**EXERCISE BRIEF:** There is one span to output from the data below: the lines starting at the line with "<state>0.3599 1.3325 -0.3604" and ending at the line with "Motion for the". Output it exactly, ends included, nothing more.

**INFORMATION SHOWN:**
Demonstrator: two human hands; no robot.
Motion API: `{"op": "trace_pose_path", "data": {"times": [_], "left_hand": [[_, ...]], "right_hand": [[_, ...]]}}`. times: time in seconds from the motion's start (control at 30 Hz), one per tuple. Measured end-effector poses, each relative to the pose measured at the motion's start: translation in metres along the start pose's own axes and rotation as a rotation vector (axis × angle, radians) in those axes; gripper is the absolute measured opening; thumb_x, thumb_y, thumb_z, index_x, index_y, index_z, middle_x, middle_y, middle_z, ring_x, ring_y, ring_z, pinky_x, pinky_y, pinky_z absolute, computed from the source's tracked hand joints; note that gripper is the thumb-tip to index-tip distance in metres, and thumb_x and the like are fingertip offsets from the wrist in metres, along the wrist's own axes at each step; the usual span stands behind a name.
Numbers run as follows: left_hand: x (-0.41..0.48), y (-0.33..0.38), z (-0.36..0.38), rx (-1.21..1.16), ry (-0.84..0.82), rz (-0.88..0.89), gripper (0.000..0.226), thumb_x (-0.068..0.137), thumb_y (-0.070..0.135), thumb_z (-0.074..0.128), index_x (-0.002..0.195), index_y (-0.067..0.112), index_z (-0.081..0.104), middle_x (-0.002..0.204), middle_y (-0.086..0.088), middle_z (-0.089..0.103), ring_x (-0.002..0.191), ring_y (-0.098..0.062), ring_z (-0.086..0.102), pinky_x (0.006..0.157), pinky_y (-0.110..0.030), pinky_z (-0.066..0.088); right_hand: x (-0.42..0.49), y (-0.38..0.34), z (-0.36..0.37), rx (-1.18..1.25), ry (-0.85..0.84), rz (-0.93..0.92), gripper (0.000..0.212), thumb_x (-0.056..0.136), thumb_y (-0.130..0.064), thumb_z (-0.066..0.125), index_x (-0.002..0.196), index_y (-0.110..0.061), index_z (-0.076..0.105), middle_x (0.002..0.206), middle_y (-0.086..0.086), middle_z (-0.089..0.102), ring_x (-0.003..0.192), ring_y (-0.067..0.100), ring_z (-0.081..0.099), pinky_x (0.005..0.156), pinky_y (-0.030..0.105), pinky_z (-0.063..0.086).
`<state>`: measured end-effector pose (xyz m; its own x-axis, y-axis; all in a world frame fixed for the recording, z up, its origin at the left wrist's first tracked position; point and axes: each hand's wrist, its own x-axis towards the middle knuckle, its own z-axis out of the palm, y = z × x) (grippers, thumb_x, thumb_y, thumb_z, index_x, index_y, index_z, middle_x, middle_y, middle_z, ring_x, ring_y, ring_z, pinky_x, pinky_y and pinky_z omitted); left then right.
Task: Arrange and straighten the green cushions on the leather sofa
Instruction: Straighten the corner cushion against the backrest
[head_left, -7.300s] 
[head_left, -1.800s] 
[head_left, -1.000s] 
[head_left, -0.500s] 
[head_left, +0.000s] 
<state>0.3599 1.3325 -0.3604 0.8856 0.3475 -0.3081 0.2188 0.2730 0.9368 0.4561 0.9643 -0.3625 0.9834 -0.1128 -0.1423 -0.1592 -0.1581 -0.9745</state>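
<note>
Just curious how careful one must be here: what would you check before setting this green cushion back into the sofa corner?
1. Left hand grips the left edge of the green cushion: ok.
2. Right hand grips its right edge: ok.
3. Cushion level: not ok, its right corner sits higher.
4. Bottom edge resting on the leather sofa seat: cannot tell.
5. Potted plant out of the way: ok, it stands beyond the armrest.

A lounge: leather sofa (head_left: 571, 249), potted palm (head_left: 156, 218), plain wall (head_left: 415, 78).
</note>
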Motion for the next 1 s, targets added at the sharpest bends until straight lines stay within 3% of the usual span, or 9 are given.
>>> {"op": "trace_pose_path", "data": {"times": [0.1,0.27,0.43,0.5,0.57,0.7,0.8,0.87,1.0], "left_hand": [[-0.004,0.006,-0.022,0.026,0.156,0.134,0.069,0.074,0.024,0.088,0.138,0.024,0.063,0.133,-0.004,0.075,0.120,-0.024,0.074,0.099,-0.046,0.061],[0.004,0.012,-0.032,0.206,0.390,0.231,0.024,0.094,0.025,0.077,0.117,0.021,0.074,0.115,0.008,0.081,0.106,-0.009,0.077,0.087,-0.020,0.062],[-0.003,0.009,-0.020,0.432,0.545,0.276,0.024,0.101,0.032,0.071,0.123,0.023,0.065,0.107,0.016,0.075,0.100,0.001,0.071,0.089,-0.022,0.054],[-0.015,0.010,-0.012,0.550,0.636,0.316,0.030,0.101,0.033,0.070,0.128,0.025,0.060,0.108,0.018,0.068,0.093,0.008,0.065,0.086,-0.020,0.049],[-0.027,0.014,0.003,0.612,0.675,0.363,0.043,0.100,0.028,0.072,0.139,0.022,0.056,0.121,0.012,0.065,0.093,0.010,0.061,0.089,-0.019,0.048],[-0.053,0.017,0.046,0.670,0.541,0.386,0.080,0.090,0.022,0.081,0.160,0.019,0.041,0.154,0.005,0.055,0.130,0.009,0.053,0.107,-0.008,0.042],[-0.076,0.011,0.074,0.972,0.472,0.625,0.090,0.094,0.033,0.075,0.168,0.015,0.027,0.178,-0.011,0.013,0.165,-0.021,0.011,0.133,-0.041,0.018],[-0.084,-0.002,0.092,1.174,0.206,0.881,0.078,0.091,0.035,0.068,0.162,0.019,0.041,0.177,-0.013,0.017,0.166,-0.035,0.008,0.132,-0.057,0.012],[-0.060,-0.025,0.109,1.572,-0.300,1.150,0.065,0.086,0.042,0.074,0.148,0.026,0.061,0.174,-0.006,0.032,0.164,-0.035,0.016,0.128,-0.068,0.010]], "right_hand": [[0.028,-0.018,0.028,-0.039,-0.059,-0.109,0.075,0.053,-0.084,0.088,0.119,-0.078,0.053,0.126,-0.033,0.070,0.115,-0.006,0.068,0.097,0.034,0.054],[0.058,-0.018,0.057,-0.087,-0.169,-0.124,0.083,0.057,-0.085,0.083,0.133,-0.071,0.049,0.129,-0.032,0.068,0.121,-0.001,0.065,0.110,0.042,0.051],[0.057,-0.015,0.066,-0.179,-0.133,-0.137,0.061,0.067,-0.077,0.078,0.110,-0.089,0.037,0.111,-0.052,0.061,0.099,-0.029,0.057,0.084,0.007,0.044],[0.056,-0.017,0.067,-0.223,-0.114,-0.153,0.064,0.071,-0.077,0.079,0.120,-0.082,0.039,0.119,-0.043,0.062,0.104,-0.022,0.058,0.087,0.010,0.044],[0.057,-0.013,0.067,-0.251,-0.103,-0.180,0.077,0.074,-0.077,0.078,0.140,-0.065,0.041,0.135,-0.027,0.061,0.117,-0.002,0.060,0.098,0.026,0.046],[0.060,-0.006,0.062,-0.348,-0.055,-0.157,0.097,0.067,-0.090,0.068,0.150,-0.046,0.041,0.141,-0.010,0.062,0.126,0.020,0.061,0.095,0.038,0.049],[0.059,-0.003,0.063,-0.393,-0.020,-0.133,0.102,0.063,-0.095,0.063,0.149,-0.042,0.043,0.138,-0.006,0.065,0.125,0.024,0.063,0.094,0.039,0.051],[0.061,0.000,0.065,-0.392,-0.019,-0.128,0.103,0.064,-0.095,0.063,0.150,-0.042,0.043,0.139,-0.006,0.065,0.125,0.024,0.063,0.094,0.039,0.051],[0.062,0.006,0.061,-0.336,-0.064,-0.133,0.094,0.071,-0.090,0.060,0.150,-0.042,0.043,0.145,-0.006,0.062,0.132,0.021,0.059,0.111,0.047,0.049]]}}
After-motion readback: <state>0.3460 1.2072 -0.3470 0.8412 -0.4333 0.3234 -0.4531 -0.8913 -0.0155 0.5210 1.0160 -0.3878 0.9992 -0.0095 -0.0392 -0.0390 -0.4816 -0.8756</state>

**EXPECTED ANSWER:**
<state>0.3599 1.3325 -0.3604 0.8856 0.3475 -0.3081 0.2188 0.2730 0.9368 0.4561 0.9643 -0.3625 0.9834 -0.1128 -0.1423 -0.1592 -0.1581 -0.9745</state>
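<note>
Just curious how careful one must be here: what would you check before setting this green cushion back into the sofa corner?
1. Left hand grips the left edge of the green cushion: ok.
2. Right hand grips its right edge: ok.
3. Cushion level: not ok, its right corner sits higher.
4. Bottom edge resting on the leather sofa seat: cannot tell.
5. Potted plant out of the way: ok, it stands beyond the armrest.

A lounge: leather sofa (head_left: 571, 249), potted palm (head_left: 156, 218), plain wall (head_left: 415, 78).
</note>
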Motion for the next 1 s, targets added at the sharpest bends until straight lines stay within 3% of the usual span, or 9 are given.

This completes the response to the exercise.